Task: Copy the listing below line for line, starting at its first line and ending with the line that has "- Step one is" in it. Add nothing.
(Beginning of Supplied data)
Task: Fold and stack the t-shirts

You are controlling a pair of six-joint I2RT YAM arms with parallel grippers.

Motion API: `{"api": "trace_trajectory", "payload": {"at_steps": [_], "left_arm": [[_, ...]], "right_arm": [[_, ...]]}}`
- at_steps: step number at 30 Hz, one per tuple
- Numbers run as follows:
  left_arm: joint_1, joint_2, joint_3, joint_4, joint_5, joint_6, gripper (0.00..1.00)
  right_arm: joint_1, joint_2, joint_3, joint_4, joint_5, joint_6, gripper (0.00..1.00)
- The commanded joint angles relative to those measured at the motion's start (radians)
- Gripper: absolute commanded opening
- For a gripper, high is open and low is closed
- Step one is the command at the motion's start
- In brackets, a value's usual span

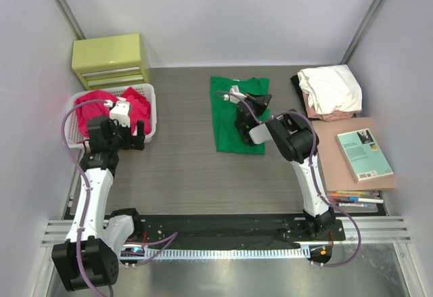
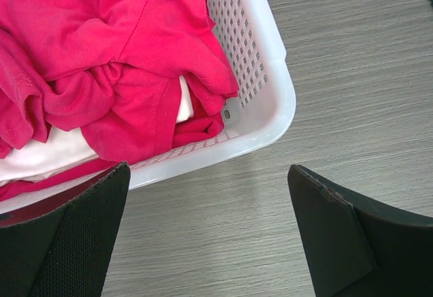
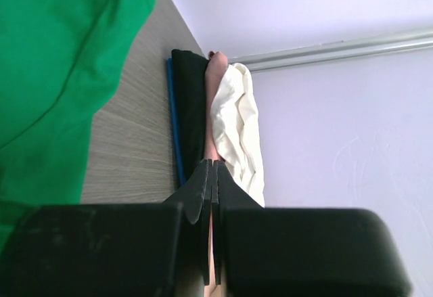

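T-shirts lie in three spots. The green shirt [image 1: 226, 121] is spread flat on the table [image 1: 183, 168], mid-way across and toward the back wall. The right claw [image 1: 265, 99] sits over that shirt's right side, its fingers pressed tight together with nothing between them, pointing at the pile by the right wall. Whether it touches the cloth I can't tell.

That pile is in the back right corner: a white shirt [image 1: 331, 86] on top, a pink shirt [image 1: 333, 116] showing under it and a black shirt [image 1: 298, 82] at the left edge.

The red shirts [image 1: 132, 106] are bunched in the basket [image 1: 151, 111] at the left, with a bit of white cloth [image 2: 40, 155] under them. The left claw [image 1: 128, 138] hangs over the basket's near edge, spread wide and holding nothing.

Beside the pile, a book [image 1: 365, 153] rests on a brown board [image 1: 338, 168]. A yellow-green drawer box [image 1: 111, 60] stands behind the basket.
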Motion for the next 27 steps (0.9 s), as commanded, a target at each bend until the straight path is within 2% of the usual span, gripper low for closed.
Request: {"api": "trace_trajectory", "payload": {"at_steps": [1, 3, 8, 9, 10, 11, 12, 13, 14, 16, 19, 20, 27], "left_arm": [[-0.003, -0.005, 0.007, 0.006, 0.010, 0.010, 1.00], [-0.002, -0.008, 0.007, 0.003, 0.010, 0.009, 1.00], [-0.002, -0.010, 0.009, 0.001, 0.012, 0.010, 1.00], [0.000, -0.010, 0.010, 0.001, 0.012, 0.011, 1.00], [-0.002, -0.011, 0.010, 0.000, 0.012, 0.010, 1.00], [-0.002, -0.011, 0.009, 0.000, 0.012, 0.011, 1.00], [-0.002, -0.011, 0.009, 0.001, 0.013, 0.011, 1.00], [-0.003, -0.008, 0.009, 0.000, 0.013, 0.010, 1.00], [-0.002, -0.010, 0.009, 0.003, 0.013, 0.011, 1.00], [-0.002, -0.002, 0.010, 0.001, 0.018, 0.008, 1.00], [-0.002, 0.003, 0.016, 0.001, 0.021, 0.005, 1.00], [-0.003, 0.003, 0.018, -0.002, 0.018, 0.006, 1.00], [-0.003, 0.007, 0.015, -0.003, 0.012, 0.008, 1.00]], "right_arm": [[0.000, -0.096, 0.073, -0.066, 0.060, 0.110, 0.01], [-0.003, -0.125, 0.100, -0.149, 0.069, 0.211, 0.01], [-0.020, -0.258, 0.151, -0.557, 0.013, 0.510, 0.01], [-0.028, -0.304, 0.166, -0.799, -0.044, 0.694, 0.01], [-0.040, -0.416, 0.186, -0.915, -0.104, 0.816, 0.01], [-0.051, -0.474, 0.213, -1.018, -0.308, 0.901, 0.01], [-0.071, -0.534, 0.220, -1.197, -0.454, 1.016, 0.01], [-0.115, -0.658, 0.223, -1.232, -0.592, 1.071, 0.01], [-0.134, -0.706, 0.200, -1.251, -0.747, 1.102, 0.01], [-0.135, -0.774, 0.198, -1.344, -0.793, 1.104, 0.01], [-0.142, -0.753, 0.229, -1.533, -0.909, 1.107, 0.01], [-0.140, -0.741, 0.234, -1.620, -1.033, 1.101, 0.01], [-0.131, -0.652, 0.217, -1.656, -1.317, 1.208, 0.02]]}}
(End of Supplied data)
Written solution:
Task: Fold and stack the t-shirts

You are controlling a pair of six-joint I2RT YAM arms with parallel grippers.

Motion API: `{"api": "trace_trajectory", "payload": {"at_steps": [_], "left_arm": [[_, ...]], "right_arm": [[_, ...]]}}`
- at_steps: step number at 30 Hz, one per tuple
- Numbers run as follows:
  left_arm: joint_1, joint_2, joint_3, joint_4, joint_5, joint_6, gripper (0.00..1.00)
  right_arm: joint_1, joint_2, joint_3, joint_4, joint_5, joint_6, gripper (0.00..1.00)
- The commanded joint angles relative to those measured at the motion's start (radians)
- Gripper: absolute commanded opening
- For a gripper, high is open and low is closed
- Step one is the command at the motion's start

Nothing else is required for this exercise.